Django Sessions

Imagine you had to log back in to a website every time you navigated to another page, or your favorite websites forgot all of your settings and you had to enter them again each time you visited?

Modern websites could not provide the usability and convenience we are used to without some way of remembering who you are and your previous activities on the website. HTTP is, by design, stateless – there is no persistence between one request and the next, and there is no way the server can tell whether successive requests come from the same person.

This lack of state is managed using sessions, which are a semi-permanent, two-way communication between your browser and the web server. When you visit a modern website, in the majority of cases, the web server will use an anonymous session to keep track of data relevant to your visit. The session is called anonymous because the web server can only record what you did, not who you are.

We have all experienced this when we have returned to an eCommerce site at a later date and found the items we put in the cart are still there, despite not having provided any personal details.
Sessions are most often persisted using the often maligned, but rarely understood cookie. Like all other web frameworks, Django also uses cookies, but does so in a more clever and secure manner, as you will see.

Django provides full support for anonymous sessions. The session framework lets you store and retrieve arbitrary data on a per-site-visitor basis. It stores data on the server side and abstracts the sending and receiving of cookies. Cookies contain a session ID – not the data itself (unless you’re using the cookie based backend); a more secure way of implementing cookies than some other frameworks.

Enabling Sessions

Sessions are implemented via a piece of middleware. The default settings.py created by django-admin startproject has SessionMiddleware activated. To enable session functionality, edit the MIDDLEWARE_CLASSES setting and make sure it contains 'django.contrib.sessions.middleware.SessionMiddleware'.

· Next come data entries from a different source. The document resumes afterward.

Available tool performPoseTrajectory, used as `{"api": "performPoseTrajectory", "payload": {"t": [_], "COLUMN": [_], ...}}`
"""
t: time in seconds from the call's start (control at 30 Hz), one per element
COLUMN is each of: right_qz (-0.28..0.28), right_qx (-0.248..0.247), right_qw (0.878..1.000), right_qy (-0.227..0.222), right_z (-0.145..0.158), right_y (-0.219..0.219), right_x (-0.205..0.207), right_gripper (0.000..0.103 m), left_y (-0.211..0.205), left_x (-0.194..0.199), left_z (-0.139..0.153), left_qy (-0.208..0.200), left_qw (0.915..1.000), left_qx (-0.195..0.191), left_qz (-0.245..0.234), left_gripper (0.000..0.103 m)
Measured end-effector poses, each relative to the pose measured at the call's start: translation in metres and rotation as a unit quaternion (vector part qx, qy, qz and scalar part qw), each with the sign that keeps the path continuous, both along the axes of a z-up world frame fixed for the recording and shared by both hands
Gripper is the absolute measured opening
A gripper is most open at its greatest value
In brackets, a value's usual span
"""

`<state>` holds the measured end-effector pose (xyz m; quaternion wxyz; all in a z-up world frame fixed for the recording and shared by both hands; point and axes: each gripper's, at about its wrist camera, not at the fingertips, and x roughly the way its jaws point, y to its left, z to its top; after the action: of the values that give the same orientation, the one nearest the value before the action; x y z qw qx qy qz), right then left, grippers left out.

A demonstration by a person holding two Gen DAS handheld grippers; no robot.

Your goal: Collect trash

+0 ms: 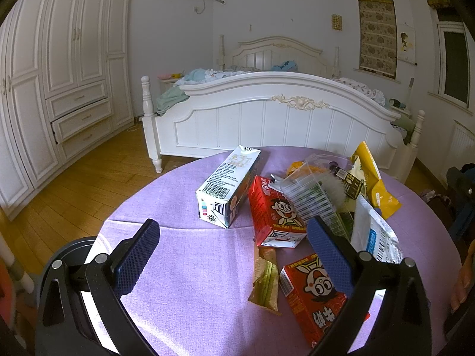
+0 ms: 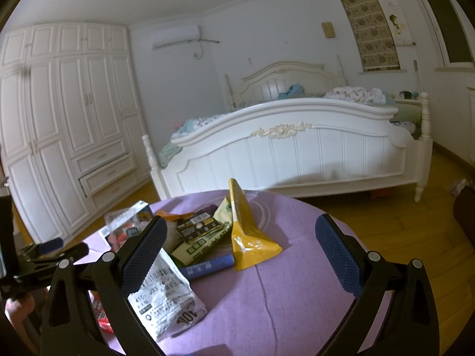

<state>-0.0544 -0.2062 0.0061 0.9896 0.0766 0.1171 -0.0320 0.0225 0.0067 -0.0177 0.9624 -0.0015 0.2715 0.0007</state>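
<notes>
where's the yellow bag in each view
Left wrist: the yellow bag is at the far right of the trash pile, upright behind the white pouch.
Right wrist: the yellow bag stands mid-frame between the open fingers, right of the dark packet.
Shared landmark: the white bed footboard behind the purple table.

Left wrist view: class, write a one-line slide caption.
Open left claw hovers over a purple table strewn with milk cartons and wrappers, bed behind.
</notes>
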Motion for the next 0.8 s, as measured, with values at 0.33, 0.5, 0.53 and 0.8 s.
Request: {"api": "performPoseTrajectory", "payload": {"t": [0.33,0.5,0.53,0.8], "right_qz": [0.010,0.048,0.055,0.093], "right_qx": [0.030,0.040,0.035,0.025], "right_qw": [0.999,0.995,0.994,0.978], "right_qy": [0.024,0.072,0.087,0.184], "right_z": [-0.003,0.003,0.006,0.015], "right_y": [-0.008,-0.020,-0.022,-0.022], "right_x": [0.009,0.034,0.044,0.132], "right_gripper": [0.099,0.099,0.098,0.075], "left_y": [0.014,0.040,0.047,0.060], "left_x": [-0.001,0.011,0.018,0.095], "left_z": [0.001,0.010,0.014,0.019], "left_qy": [0.001,0.012,0.018,0.089], "left_qw": [0.9993,0.9988,0.9986,0.9921], "left_qx": [-0.037,-0.041,-0.042,-0.048], "left_qz": [-0.008,-0.023,-0.026,-0.074], "left_gripper": [0.098,0.098,0.098,0.098]}}
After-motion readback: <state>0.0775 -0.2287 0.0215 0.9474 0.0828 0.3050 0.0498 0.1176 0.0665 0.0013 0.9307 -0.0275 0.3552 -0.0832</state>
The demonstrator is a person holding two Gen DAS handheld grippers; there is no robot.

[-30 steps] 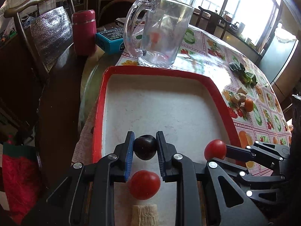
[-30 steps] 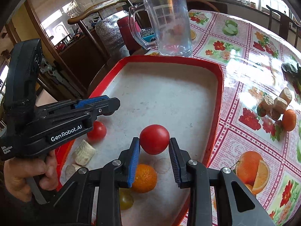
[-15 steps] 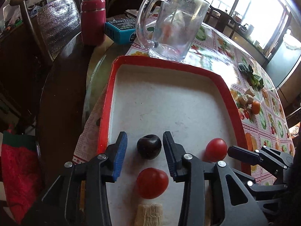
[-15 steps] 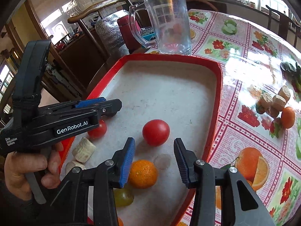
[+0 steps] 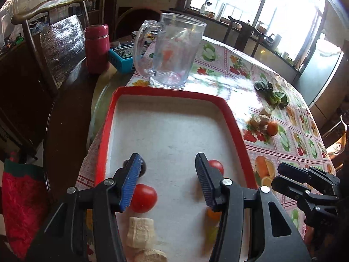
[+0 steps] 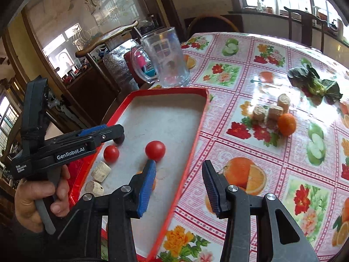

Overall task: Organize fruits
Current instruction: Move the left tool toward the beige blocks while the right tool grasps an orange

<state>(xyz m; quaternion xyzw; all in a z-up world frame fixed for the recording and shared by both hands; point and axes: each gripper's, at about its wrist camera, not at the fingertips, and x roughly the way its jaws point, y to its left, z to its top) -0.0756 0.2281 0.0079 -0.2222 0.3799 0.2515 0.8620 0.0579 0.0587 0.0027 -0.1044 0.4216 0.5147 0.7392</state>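
A fruit-print worktop [image 5: 220, 65] carries a red-rimmed tray [image 5: 110, 118]. Left wrist view: the left gripper [image 5: 166, 170] has jaws opening and empty; a dark plum [image 5: 142, 167] lies at nine o'clock, a tomato [image 5: 144, 198] at seven. Right wrist view: the right gripper [image 6: 178, 180] has jaws apart and empty; another tomato [image 6: 155, 150] lies at eleven o'clock

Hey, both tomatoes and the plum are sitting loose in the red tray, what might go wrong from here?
The dark plum sits right against the left hand-held gripper, whose jaws are opening with nothing between them; a nudge may roll it. The orange outside the red tray lies beside cork-like pieces, which a grab might scatter.
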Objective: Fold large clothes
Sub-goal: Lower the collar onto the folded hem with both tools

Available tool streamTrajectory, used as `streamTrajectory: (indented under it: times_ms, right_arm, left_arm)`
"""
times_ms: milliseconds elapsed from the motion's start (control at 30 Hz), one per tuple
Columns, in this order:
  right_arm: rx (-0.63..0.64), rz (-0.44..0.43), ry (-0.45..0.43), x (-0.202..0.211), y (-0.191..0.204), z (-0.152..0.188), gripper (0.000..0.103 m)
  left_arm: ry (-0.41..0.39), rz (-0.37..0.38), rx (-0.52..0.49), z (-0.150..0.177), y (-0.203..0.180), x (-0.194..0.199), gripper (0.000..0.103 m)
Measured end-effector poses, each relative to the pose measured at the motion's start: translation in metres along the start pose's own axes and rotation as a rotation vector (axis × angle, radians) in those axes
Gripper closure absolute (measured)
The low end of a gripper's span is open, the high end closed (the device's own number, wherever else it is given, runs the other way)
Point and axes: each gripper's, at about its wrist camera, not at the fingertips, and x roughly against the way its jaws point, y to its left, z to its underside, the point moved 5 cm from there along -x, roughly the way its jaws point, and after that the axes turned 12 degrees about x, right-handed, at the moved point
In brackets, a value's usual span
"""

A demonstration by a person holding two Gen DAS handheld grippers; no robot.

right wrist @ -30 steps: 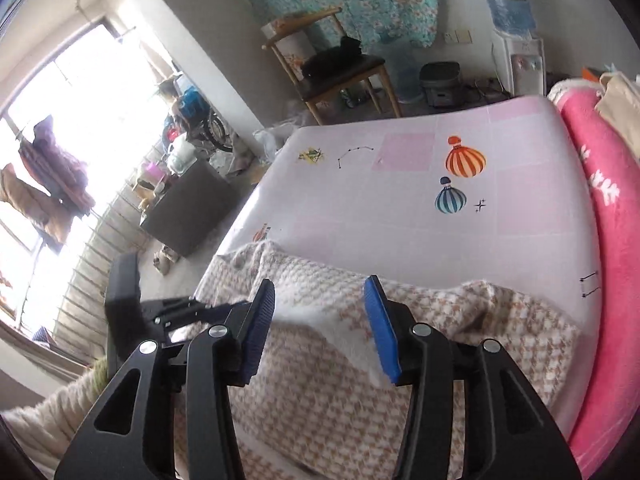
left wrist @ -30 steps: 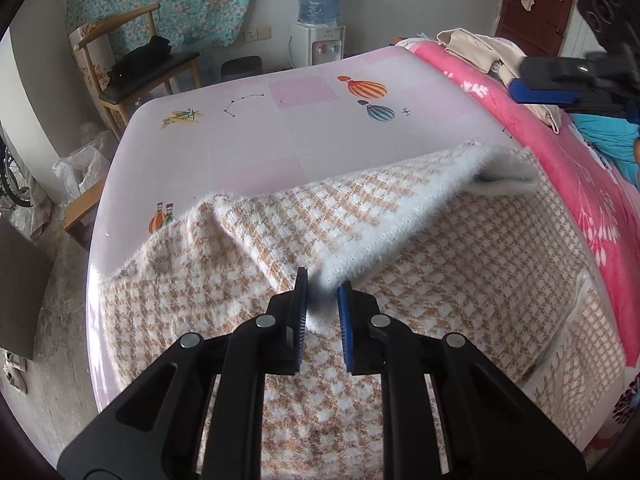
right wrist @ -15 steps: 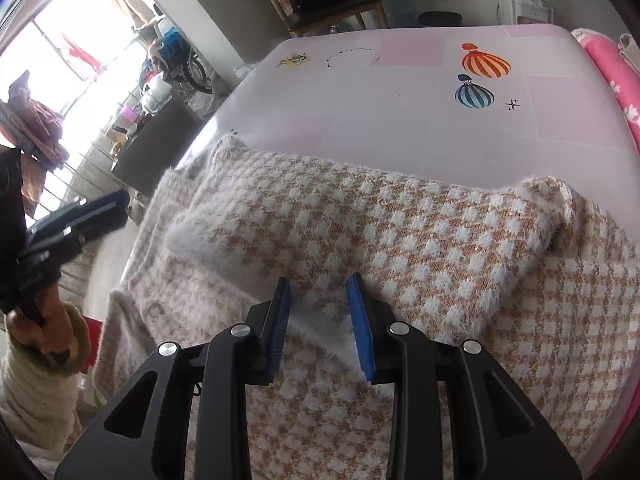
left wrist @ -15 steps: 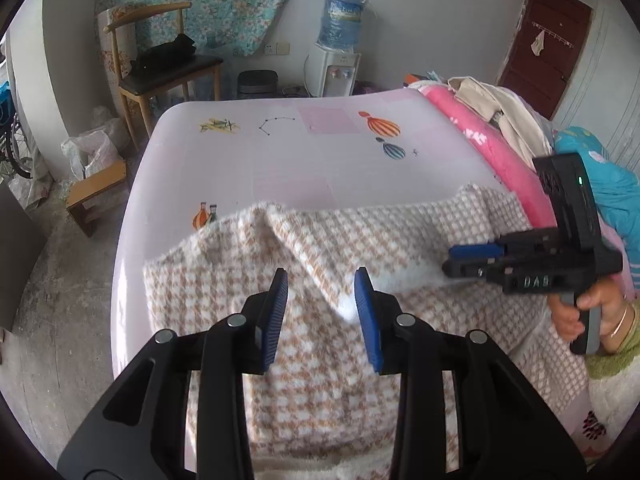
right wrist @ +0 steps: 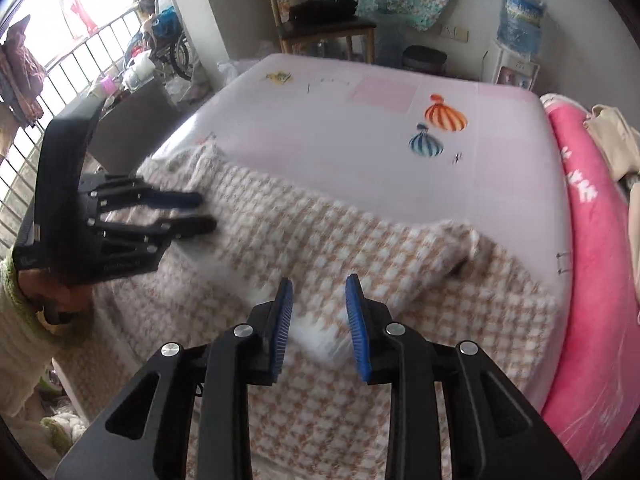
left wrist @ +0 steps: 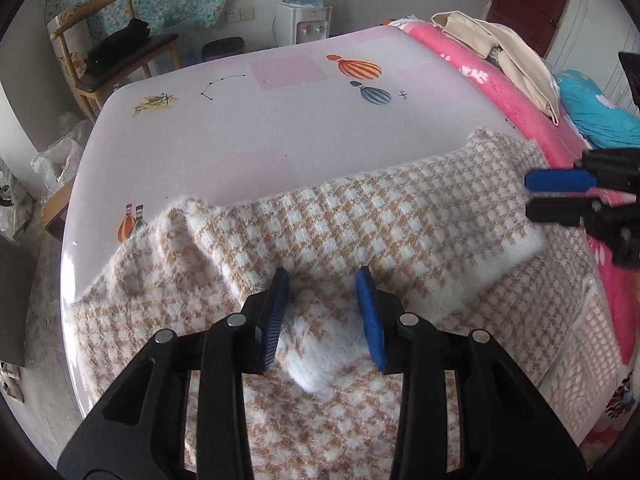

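Observation:
A fluffy tan-and-white checked garment lies across the near half of a bed, with its upper layer folded toward me. The white fuzzy fold edge lies under both grippers. My left gripper hangs open over the left end of that edge, which sits between the pads without being pressed. In the right wrist view the left gripper is seen from the side. My right gripper stands open over the garment at the right end, its jaws narrower; it also shows as the right gripper just above the fold's corner.
The bed's pale pink sheet with balloon prints stretches beyond the garment. A pink blanket with a beige cloth runs along the right side. A wooden chair and a water dispenser stand by the far wall.
The lifted fold edge has come down and now lies flat on the garment. My left jaws have opened and let it go. The right jaws narrowed and sank toward the fabric.

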Motion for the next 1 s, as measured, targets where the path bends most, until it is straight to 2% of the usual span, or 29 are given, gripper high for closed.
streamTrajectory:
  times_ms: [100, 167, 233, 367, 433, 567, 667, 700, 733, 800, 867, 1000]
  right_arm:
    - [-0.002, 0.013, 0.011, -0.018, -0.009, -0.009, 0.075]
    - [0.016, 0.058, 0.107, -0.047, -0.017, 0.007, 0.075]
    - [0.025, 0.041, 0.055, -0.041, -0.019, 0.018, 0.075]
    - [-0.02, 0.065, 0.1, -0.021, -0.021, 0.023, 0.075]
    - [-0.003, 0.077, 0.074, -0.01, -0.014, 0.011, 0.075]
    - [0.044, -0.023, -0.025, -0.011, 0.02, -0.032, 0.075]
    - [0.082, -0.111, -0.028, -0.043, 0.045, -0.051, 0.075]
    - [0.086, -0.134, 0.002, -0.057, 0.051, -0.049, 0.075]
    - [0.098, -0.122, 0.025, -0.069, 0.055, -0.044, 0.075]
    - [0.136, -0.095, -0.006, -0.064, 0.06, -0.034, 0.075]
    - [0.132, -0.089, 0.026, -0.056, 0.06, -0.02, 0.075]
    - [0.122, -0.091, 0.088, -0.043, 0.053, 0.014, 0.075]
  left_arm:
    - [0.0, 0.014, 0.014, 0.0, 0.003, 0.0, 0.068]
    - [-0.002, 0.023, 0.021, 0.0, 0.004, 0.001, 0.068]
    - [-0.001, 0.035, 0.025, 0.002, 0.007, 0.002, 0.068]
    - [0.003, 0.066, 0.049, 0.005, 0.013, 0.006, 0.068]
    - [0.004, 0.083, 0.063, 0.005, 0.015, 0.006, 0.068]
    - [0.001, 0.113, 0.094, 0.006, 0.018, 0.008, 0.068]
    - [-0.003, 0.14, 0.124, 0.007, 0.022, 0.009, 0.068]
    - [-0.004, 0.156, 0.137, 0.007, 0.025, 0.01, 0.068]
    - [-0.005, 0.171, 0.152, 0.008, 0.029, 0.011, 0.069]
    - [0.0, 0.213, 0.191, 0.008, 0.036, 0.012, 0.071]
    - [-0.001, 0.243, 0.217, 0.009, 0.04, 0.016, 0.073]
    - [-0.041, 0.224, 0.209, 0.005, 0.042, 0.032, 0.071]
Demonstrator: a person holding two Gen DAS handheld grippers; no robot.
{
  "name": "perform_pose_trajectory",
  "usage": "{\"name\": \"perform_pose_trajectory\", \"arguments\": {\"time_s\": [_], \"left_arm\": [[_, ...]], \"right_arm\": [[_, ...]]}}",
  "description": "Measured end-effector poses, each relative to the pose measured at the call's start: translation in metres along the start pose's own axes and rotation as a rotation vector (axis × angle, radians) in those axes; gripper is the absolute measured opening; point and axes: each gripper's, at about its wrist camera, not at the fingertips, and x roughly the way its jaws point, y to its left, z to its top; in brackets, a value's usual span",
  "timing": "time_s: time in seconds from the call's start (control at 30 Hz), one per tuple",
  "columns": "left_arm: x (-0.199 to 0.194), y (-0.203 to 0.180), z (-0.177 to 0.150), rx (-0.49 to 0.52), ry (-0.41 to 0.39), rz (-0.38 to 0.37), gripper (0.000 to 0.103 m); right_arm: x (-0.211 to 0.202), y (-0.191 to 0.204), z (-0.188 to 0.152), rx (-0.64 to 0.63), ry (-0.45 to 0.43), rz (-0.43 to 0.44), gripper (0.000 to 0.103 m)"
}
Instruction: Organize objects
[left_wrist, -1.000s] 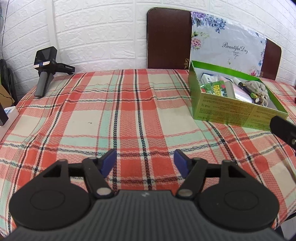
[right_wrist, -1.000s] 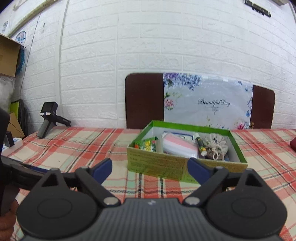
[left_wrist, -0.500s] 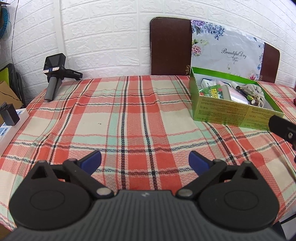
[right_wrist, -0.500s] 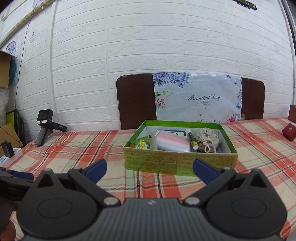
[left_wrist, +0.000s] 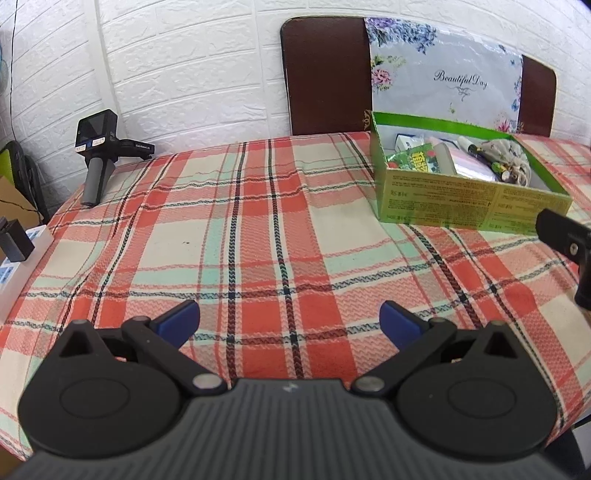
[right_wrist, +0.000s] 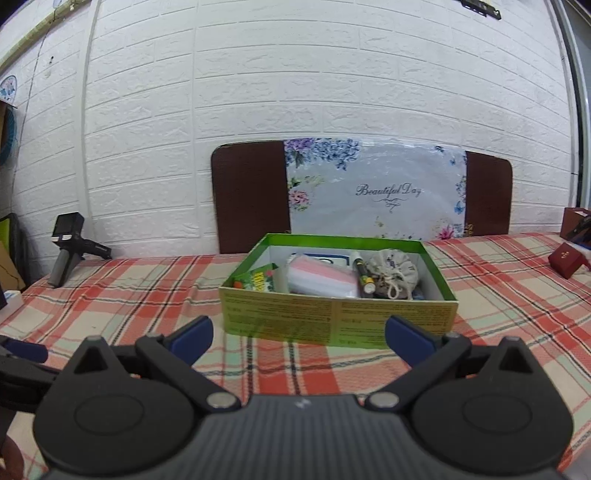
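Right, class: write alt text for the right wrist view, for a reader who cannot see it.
An open green box holding a pink-and-white pack, a drawstring pouch and other small items sits on a plaid tablecloth before a white brick wall. The right tool, jaws open and empty, points at it.

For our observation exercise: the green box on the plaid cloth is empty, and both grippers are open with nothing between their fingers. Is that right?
Not quite. The green box is not empty: the right wrist view shows a drawstring pouch, a pink-striped pack and other items inside. The rest holds.
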Motion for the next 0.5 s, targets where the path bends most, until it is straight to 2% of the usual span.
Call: {"name": "perform_pose_trajectory", "arguments": {"time_s": [0.13,0.27,0.5], "left_arm": [[0.002,-0.008,-0.001,0.04,0.003,0.034,0.103],[0.002,-0.012,-0.001,0.054,0.001,0.042,0.103],[0.009,-0.018,0.0,0.059,0.033,0.033,0.103]], "right_arm": [[0.001,-0.001,-0.007,-0.009,-0.055,-0.087,0.103],[0.007,-0.003,-0.008,0.017,-0.022,-0.031,0.103],[0.021,-0.002,-0.013,-0.008,0.032,0.004,0.103]]}}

If you don’t want to use sessions, you might as well remove the SessionMiddleware line from MIDDLEWARE_CLASSES and 'django.contrib.sessions' from your INSTALLED_APPS. It’ll save you a small bit of overhead.

Configuring The Session Engine

By default, Django stores sessions in your database (using the model django.contrib.sessions.models.Session). Though this is convenient, in some setups it’s faster to store session data elsewhere, so Django can be configured to store session data on your file system or in your cache.

Using Database-Backed Sessions

If you want to use a database-backed session, you need to add 'django.contrib.sessions' to your INSTALLED_APPS setting. Once you have configured your installation, run manage.py migrate to install the single database table that stores session data.

Using Cached Sessions

For better performance, you may want to use a cache-based session backend. To store session data using Django’s cache system, you’ll first need to make sure you’ve configured your cache; see the cache documentation for details.

If you have multiple caches defined in CACHES, Django will use the default cache. To use another cache, set SESSION_CACHE_ALIAS to the name of that cache. Once your cache is configured, you’ve got two choices for how to store data in the cache:

  1. Set SESSION_ENGINE to "django.contrib.sessions.backends.cache" for a simple caching session store. Session data will be stored directly in your cache. However, session data may not be persistent: cached data can be evicted if the cache fills up or if the cache server is restarted.
  2. For persistent, cached data, set SESSION_ENGINE to "django.contrib.sessions.backends.cached_db". This uses a write-through cache – every write to the cache will also be written to the database. Session reads only use the database if the data is not already in the cache.

Both session stores are quite fast, but the simple cache is faster because it disregards persistence. In most cases, the cached_db backend will be fast enough, but if you need that last bit of performance, and are willing to let session data be expunged from time to time, the cache backend is for you. If you use the cached_db session backend, you also need to follow the configuration instructions for the using database-backed sessions.

Using File-Based Sessions

To use file-based sessions, set the SESSION_ENGINE setting to "django.contrib.sessions.backends.file". You might also want to set the SESSION_FILE_PATH setting (which defaults to output from tempfile.gettempdir(), most likely /tmp) to control where Django stores session files. Be sure to check that your Web server has permissions to read and write to this location.

To use cookies-based sessions, set the SESSION_ENGINE setting to "django.contrib.sessions.backends.signed_cookies". The session data will be stored using Django’s tools for cryptographic signing and the SECRET_KEY setting.

It’s recommended to leave the SESSION_COOKIE_HTTPONLY setting on True to prevent access to the stored data from JavaScript.

Finally, assuming the above warnings have not discouraged you from using cookie based sessions: the size of a cookie can also have an impact on the speed of your site.